In [1]:
!pip install syllapy
!pip install ety



## Imports

In [2]:
import pandas as pd
import numpy as np
import plotly.express as px
import nltk
from collections import Counter
import syllapy
from nltk.corpus import wordnet
from nltk.tokenize import sent_tokenize, word_tokenize
import ety
from tqdm import tqdm

import tensorflow as tf
from transformers import (
    BertTokenizer,
    TFBertModel,
    XLMRobertaTokenizer,
    TFXLMRobertaModel,
)
from keras.preprocessing.text import Tokenizer
from tensorflow.keras.preprocessing.sequence import pad_sequences
from keras.models import Sequential
from keras.layers import (
    Embedding,
    Bidirectional,
    LSTM,
    Dense,
    Dropout,
    Input,
    Flatten,
    concatenate,
    BatchNormalization,
)
from keras import regularizers
from sklearn.model_selection import train_test_split
from tensorflow.keras.callbacks import EarlyStopping
from tensorflow.keras.layers import LeakyReLU
from tensorflow.keras.utils import plot_model
from tensorflow.keras.models import Model

tqdm.pandas()
nltk.download("wordnet")
nltk.download("punkt")
nltk.download("averaged_perceptron_tagger")
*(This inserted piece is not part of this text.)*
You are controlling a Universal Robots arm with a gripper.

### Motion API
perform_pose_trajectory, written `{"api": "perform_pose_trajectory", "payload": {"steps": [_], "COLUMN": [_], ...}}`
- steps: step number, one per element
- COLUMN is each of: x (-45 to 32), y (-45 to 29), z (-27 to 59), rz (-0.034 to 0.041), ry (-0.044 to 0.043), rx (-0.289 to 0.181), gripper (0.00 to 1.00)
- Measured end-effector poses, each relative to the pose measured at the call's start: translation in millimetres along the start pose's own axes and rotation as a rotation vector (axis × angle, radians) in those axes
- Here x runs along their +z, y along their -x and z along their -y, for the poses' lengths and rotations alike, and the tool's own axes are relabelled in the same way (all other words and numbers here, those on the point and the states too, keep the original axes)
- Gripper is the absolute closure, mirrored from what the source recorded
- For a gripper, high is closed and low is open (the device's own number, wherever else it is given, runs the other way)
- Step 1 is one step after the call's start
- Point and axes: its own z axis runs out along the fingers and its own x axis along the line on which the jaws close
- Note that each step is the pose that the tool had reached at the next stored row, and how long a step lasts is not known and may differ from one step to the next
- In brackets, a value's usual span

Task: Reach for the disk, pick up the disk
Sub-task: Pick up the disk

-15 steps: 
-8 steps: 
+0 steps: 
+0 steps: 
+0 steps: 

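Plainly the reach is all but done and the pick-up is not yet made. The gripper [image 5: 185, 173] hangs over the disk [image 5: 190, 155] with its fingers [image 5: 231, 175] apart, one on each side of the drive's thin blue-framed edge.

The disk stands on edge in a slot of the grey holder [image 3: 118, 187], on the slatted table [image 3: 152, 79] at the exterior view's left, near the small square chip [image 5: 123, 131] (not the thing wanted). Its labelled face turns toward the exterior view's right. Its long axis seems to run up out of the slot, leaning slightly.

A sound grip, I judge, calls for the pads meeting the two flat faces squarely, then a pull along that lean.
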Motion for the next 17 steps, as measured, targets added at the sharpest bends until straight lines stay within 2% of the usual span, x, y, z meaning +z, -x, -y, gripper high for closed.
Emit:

  from .autonotebook import tqdm as notebook_tqdm
[nltk_data] Downloading package wordnet to
[nltk_data]     C:\Users\focus\AppData\Roaming\nltk_data...
[nltk_data]   Package wordnet is already up-to-date!
[nltk_data] Downloading package punkt to
[nltk_data]     C:\Users\focus\AppData\Roaming\nltk_data...
[nltk_data]   Package punkt is already up-to-date!
[nltk_data] Downloading package averaged_perceptron_tagger to
[nltk_data]     C:\Users\focus\AppData\Roaming\nltk_data...
[nltk_data]   Package averaged_perceptron_tagger is already up-to-
[nltk_data]       date!


True

## Read and Process Data

Below, I pre-process the text data along with performing feature extraction.  The following code takes text input, performs various operations on it, and returns a set of linguistic statistics and processed data.

The following code:

- Converts the input text to lowercase
- Tokenizes the text into sentences using the Natural Language Toolkit (`nltk`), and each sentence is further tokenized into words. POS tags are assigned to each word.
- For each word in the text, the code does the following:
  - Determines the word's origin language (etymology).
  - Retrieves the full name of the POS tag from the `pos_mapping`.
  - Counts the number of syllables in the word.
  - Calculates the length of the word.
- Calculates various linguistic statistics, such as the mean syllable count, the number of sentences, the mean sentence length, the mean word length, and the total number of words.

In [3]:
df = pd.read_csv(
    "./kaggle/input/clear-corpus-6-01-clear-corpus-6-01/CLEAR Corpus 6.01 - CLEAR Corpus 6.01.csv"
)

In [4]:
pos_mapping = {
    "CC": "Coordinating Conjunction",
    "CD": "Cardinal Digit",
    "DT": "Determiner",
    "EX": "Existential There",
    "FW": "Foreign Word",
    "IN": "Preposition or Subordinating Conjunction",
    "JJ": "Adjective",
    "JJR": "Adjective, Comparative",
    "JJS": "Adjective, Superlative",
    "LS": "List Item Marker",
    "MD": "Modal",
    "NN": "Noun, Singular or Mass",
    "NNS": "Noun, Plural",
    "NNP": "Proper Noun, Singular",
    "NNPS": "Proper Noun, Plural",
    "PDT": "Predeterminer",
    "POS": "Possessive Ending",
    "PRP": "Personal Pronoun",
    "PRP$": "Possessive Pronoun",
    "RB": "Adverb",
    "RBR": "Adverb, Comparative",
    "RBS": "Adverb, Superlative",
    "RP": "Particle",
    "TO": "to",
    "UH": "Interjection",
    "VB": "Verb, Base Form",
    "VBD": "Verb, Past Tense",
    "VBG": "Verb, Gerund or Present Participle",
    "VBN": "Verb, Past Participle",
    "VBP": "Verb, Non-3rd Person Singular Present",
    "VBZ": "Verb, 3rd Person Singular Present",
    "WDT": "Wh-determiner",
    "WP": "Wh-pronoun",
    "WP$": "Possessive Wh-pronoun",
    "WRB": "Wh-adverb",
}


def process_text(text):
    text = text.lower()

    word_origins = []
    word_pos = []
    syllable_counts = []
    sentence_lengths = []
    word_lengths = []

    sentences = sent_tokenize(text)

    for sentence in sentences:
        tokens = nltk.word_tokenize(sentence)
        pos_tags = nltk.pos_tag(tokens)
        sentence_lengths.append(len(pos_tags))
        for token, pos in pos_tags:
            origin = ety.origins(token)
            if origin:
                origin = origin[0].language.name
            else:
                origin = "unknown"
            word_origins.append(origin)
            full_pos_name = pos_mapping.get(pos, pos)
            word_pos.append(full_pos_name)
            syllables = syllapy.count(token)
            syllable_counts.append(syllables)
            word_lengths.append(len(token))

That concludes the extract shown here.